Habeck und Günther stimm­ten auch darin überein, die Windener­gie an Land verstärkt dadurch auszu­bau­en, dass bestehen­de alte Anlagen durch leistungs­fä­hi­ge­re neue ersetzt würden. Die schles­wig-holstei­ni­sche Westküs­te entwick­le sich zu einem Vorbild-Cluster für CO2-freie Indus­trie in Deutsch­land, sagte Habeck. Erneu­er­ba­re Energien seien zu einem Stand­ort­vor­teil gewor­den: Unter­neh­men machten Inves­ti­ti­ons­ent­schei­dun­gen zuneh­mend davon abhän­gig, wo sie grüne Energie bekom­men könnten.

Deutsch­land werde zügig Schritt für Schritt seine Abhän­gig­keit von Energie­im­por­ten aus Russland verrin­gern, sagte Habeck. Mit Blick auf die Werften zeigte er sich bereit, mit ihnen über verstärk­te Koope­ra­tio­nen zu sprechen. Zum Beispiel stelle sich die Frage, wer das erste klima­neu­tra­le Schiff bauen werde.

Neue Entlas­tungs­maß­nah­men?

Mit Blick auf die drastisch gestie­ge­nen Energie­prei­se sagte Habeck, die Bundes­re­gie­rung schaue sich das sehr genau an und sei jeder­zeit in der Lage, noch einmal Finanz­pa­ke­te zur Entlas­tung zu schnü­ren. Man müsse sehen, wohin die Reise bei den Preisen weiter gehe. Diese seien explo­diert, obwohl sich die Energie­men­ge nicht verknappt habe. «Es gibt ja genug Energie, es fließt russi­sches Gas, Öl und Kohle, andere Länder erhöhen die Förder­men­gen, es gibt also kein Unter­an­ge­bot.» Speku­la­ti­ons­ge­win­ne, Gier, Ängste und Hamster­käu­fe von Unter­neh­men spiel­ten eine Rolle. Ursache der hohen Preise sei der Krieg in der Ukraine.
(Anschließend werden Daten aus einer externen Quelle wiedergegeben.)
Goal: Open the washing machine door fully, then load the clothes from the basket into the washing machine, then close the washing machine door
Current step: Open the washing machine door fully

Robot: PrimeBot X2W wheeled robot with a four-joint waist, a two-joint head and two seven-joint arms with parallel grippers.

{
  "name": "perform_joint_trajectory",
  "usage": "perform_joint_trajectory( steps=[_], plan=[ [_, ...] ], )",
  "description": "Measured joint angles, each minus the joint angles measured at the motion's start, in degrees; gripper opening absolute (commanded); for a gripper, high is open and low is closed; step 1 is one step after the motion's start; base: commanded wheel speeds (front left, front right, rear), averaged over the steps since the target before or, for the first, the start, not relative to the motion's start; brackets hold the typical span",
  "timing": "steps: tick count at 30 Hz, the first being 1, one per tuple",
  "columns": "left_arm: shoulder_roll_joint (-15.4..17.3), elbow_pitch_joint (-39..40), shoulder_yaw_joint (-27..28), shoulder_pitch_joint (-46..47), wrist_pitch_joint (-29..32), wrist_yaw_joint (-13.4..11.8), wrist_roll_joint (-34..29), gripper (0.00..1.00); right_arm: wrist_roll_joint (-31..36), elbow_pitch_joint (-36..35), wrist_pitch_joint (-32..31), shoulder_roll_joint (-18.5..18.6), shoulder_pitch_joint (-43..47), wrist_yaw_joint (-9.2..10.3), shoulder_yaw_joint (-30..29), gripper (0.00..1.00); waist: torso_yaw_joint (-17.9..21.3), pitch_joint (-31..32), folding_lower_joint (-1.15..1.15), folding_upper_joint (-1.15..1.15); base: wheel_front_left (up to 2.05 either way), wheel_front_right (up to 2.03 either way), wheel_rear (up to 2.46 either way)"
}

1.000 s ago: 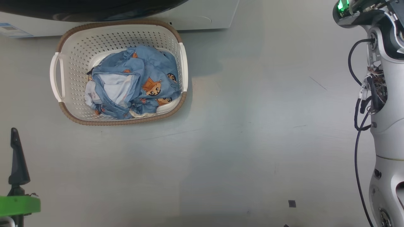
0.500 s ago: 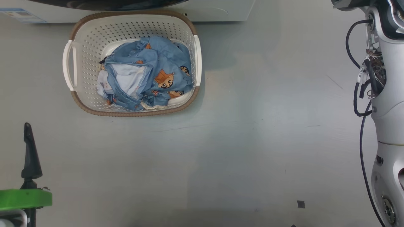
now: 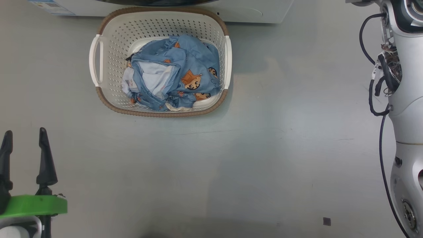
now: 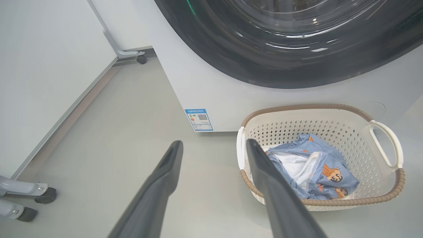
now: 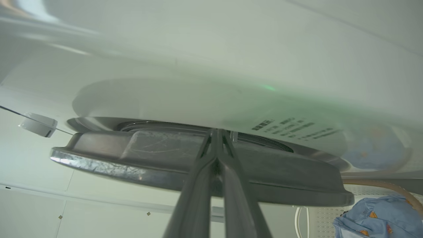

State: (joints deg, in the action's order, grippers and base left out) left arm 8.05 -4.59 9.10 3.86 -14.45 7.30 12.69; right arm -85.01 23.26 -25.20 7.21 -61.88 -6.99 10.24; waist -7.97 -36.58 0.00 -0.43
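Note:
The basket (image 3: 99, 96) stands on the floor just in front of the washing machine (image 3: 251, 13), with the clothes (image 3: 175, 72) bundled inside it. Low on the machine's white front (image 4: 214, 92) is a blue label (image 4: 198, 119); above it curves the washing machine door (image 4: 264, 59) with its black rim. My left gripper (image 3: 25, 131) hangs open and empty, short of the basket (image 4: 307, 107) and left of the clothes (image 4: 310, 168). My right gripper (image 5: 216, 130) is shut, its tips at the seam between the door's edge (image 5: 132, 155) and the machine front (image 5: 198, 49).
My right arm's pale casing (image 3: 406, 99) with loose cables fills the right edge of the head view. A white panel (image 4: 39, 82) and caster legs (image 4: 43, 195) stand left of the machine. A small dark mark (image 3: 326, 221) lies on the grey floor.
The whole head view has shifted, so the camera has moved; basket and clothes lie as before. Both fingers of my left gripper are in that view now, where one showed earlier.

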Motion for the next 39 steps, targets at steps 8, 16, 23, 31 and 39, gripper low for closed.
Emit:
perform_joint_trajectory(
  steps=[8,16,23,31,39],
  plan=[
    [-0.46,-0.38,-0.43,0.00,0.00,0.00,0.00,1.00,0.01,0.71,-0.32,0.23,-2.08,0.00,0.60,0.00,-2.33,0.18,0.00,0.00,0.00,0.00,0.00],
    [-0.60,-0.53,-0.56,-0.32,0.00,0.00,-0.01,1.00,0.01,1.10,-0.44,0.09,-4.15,0.00,1.70,0.00,-3.45,-0.25,0.00,0.00,0.00,0.00,0.00],
    [-1.21,-0.49,-0.68,-0.35,0.00,0.00,-0.01,1.00,0.01,1.25,-0.45,0.12,-5.33,0.00,2.12,0.00,-3.92,-0.53,0.00,0.00,0.00,0.00,0.00],
    [-1.70,-0.46,-0.27,-0.34,0.00,0.00,-0.01,1.00,-0.14,1.51,-1.19,0.29,-6.01,0.00,3.58,0.00,-4.12,-1.00,0.00,0.00,0.00,0.00,0.00],
    [-1.83,-0.45,0.34,-0.02,0.00,0.00,-0.01,1.00,-0.34,1.49,-3.49,0.08,-5.86,0.00,6.56,0.00,-3.20,-0.19,0.00,0.00,0.00,0.00,0.00]
  ],
)
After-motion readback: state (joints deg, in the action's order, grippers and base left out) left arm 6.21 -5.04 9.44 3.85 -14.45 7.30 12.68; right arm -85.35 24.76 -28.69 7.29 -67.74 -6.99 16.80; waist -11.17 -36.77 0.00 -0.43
Der Bund habe bereits ein Entlas­tungs­pa­ket geschnürt, das aber nicht reichen werde, sollten die Preise lange so hoch bleiben, sagte Habeck. Bei weite­ren Maßnah­men gebe es eine starke Sozial­kom­po­nen­te, um jene zu entlas­ten, die beson­ders gebeu­telt seien.

«Wir kommen durch diesen Winter»

Die deutsche Energie­ver­sor­gung sehe es für die nächs­te Zeit gesichert. «Die Vorrä­te sind da», sagte Habeck. «Wir kommen durch diesen Winter durch, und zwar, weil wir seit Dezem­ber angefan­gen haben, politisch zu handeln.» Die Bundes­re­gie­rung habe mit staat­li­chen Geldern und mit polit­schen Gesprä­chen dafür Sorge getra­gen, dass die Gasspei­cher, die auf niedri­gem Stand waren, nicht komplett leerlau­fen. «Die Kohle­vor­rä­te an den Kraft­wer­ken reichen ebenfalls bis in den Sommer.»
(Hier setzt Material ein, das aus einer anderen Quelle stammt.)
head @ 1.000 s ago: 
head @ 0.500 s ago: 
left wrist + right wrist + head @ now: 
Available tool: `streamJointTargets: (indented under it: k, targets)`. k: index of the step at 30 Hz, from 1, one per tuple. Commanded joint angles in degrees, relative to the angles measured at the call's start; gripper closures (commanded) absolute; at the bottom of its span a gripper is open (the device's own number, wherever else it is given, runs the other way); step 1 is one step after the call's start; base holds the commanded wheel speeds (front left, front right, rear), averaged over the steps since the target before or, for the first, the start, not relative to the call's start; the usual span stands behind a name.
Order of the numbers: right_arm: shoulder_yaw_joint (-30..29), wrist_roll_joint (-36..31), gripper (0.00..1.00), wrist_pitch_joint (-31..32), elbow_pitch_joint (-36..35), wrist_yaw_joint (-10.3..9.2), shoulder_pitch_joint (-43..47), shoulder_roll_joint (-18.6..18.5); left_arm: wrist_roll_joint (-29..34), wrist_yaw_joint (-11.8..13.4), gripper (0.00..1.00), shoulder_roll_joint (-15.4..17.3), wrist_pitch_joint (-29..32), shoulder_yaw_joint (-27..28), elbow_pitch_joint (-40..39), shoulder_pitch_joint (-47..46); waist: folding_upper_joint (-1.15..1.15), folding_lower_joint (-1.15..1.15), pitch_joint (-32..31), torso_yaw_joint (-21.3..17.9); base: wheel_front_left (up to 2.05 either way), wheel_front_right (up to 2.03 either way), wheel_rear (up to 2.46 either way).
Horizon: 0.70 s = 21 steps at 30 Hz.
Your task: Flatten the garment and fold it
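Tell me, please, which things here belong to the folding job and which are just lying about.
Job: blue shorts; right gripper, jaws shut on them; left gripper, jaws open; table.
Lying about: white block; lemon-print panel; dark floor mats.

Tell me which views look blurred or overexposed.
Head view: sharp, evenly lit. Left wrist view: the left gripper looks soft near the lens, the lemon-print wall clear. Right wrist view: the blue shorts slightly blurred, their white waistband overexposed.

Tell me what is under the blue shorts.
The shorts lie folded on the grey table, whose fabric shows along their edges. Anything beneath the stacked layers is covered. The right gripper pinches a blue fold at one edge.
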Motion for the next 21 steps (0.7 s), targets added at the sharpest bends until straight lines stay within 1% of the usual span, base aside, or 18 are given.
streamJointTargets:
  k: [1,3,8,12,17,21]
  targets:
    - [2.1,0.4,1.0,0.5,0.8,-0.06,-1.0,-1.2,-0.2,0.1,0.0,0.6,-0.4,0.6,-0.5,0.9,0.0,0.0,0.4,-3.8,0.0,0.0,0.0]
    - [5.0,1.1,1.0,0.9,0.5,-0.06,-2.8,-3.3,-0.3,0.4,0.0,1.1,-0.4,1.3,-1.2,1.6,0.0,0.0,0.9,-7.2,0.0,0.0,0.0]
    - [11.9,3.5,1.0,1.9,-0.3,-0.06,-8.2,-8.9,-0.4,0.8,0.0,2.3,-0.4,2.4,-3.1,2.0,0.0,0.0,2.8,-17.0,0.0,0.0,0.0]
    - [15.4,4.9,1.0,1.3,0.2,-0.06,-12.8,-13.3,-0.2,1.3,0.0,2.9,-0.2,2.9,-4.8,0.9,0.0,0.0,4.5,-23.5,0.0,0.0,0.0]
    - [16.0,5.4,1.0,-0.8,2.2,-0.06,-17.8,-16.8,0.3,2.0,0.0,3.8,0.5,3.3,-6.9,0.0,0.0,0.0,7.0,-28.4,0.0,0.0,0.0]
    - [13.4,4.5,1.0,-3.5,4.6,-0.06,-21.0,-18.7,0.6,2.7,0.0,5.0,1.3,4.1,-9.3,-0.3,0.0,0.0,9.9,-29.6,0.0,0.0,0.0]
Auf die Frage, wie er die Aussa­ge von Außen­mi­nis­te­rin Annale­na Baerbock (Grüne) bewer­te, dass ein Stop jegli­cher Energie­im­por­te aus Russland von heute auf morgen bedeu­ten würde, «dass wir keinen Strom und keine Wärme in ein paar Wochen mehr haben würden», ging Habeck nicht direkt ein.
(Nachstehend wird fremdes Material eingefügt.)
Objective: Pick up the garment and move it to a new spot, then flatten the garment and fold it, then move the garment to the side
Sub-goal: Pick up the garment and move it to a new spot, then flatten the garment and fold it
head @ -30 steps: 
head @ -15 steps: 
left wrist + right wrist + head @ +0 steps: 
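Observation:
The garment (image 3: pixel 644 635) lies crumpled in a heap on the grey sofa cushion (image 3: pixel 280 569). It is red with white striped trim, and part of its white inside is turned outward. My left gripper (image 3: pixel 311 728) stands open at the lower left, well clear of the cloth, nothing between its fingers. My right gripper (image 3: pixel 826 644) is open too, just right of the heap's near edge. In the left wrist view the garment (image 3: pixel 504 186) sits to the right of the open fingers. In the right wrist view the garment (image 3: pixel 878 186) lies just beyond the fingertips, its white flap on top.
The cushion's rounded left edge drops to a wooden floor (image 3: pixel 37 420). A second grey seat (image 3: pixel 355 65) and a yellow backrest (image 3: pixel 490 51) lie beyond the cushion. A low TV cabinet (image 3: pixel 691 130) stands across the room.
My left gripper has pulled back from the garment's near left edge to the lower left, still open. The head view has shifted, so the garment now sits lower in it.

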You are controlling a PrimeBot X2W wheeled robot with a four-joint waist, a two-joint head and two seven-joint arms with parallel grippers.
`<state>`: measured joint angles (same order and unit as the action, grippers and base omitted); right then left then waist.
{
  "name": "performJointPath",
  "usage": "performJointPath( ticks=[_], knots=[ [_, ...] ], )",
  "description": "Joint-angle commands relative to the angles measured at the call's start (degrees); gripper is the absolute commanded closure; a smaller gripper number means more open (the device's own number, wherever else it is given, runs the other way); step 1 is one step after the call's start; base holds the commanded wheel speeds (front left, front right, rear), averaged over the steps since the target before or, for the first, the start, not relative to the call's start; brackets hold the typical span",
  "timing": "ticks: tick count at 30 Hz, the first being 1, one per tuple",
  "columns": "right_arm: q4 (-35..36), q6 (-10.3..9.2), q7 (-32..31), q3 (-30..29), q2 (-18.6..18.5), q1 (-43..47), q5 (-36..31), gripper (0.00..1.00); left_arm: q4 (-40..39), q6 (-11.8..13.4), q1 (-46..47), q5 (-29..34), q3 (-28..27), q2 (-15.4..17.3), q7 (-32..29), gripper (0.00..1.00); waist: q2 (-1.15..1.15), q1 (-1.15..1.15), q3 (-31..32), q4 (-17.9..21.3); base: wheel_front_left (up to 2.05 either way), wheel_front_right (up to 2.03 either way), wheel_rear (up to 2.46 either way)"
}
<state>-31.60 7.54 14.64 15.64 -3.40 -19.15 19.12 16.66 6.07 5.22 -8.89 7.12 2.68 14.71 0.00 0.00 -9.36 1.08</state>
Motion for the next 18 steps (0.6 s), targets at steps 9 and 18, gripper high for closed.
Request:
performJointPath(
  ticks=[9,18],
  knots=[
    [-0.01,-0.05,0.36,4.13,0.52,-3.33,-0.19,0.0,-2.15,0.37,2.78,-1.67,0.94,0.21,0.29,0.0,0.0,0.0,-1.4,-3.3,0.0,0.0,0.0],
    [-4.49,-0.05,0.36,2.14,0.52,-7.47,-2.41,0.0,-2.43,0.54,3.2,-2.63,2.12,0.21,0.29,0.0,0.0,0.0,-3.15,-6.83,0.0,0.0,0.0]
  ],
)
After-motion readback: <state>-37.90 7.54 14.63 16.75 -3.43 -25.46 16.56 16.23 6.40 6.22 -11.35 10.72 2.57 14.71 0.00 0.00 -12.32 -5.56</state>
Das Wirtschafts­mi­nis­te­ri­um sei in engem Austausch mit den Unter­neh­men, sagte Habeck. «Wir wissen also genau, dass sie gerade dabei sind, Liefer­ver­trä­ge neu zu schlie­ßen, und insofern würde ich sagen, sinkt meine Sorge mit jedem Tag der politi­schen Arbeit.» Natür­lich sei Deutsch­land derzeit sehr abhän­gig von Energie aus Russland. «Aber meine Sorge ist auf die Langfrist­per­spek­ti­ve gerich­tet und auf den nächs­ten Winter», sagte Habeck. «Aber jeder Tag, der verstreicht, macht uns ein Stück unabhän­gi­ger von russi­schen Impor­ten von Öl und Kohle, und auch bei Gas sind wir dabei, die Liefer­ver­trä­ge zu beglei­ten, so dass wir über LNG mehr Gas reinbekommen.»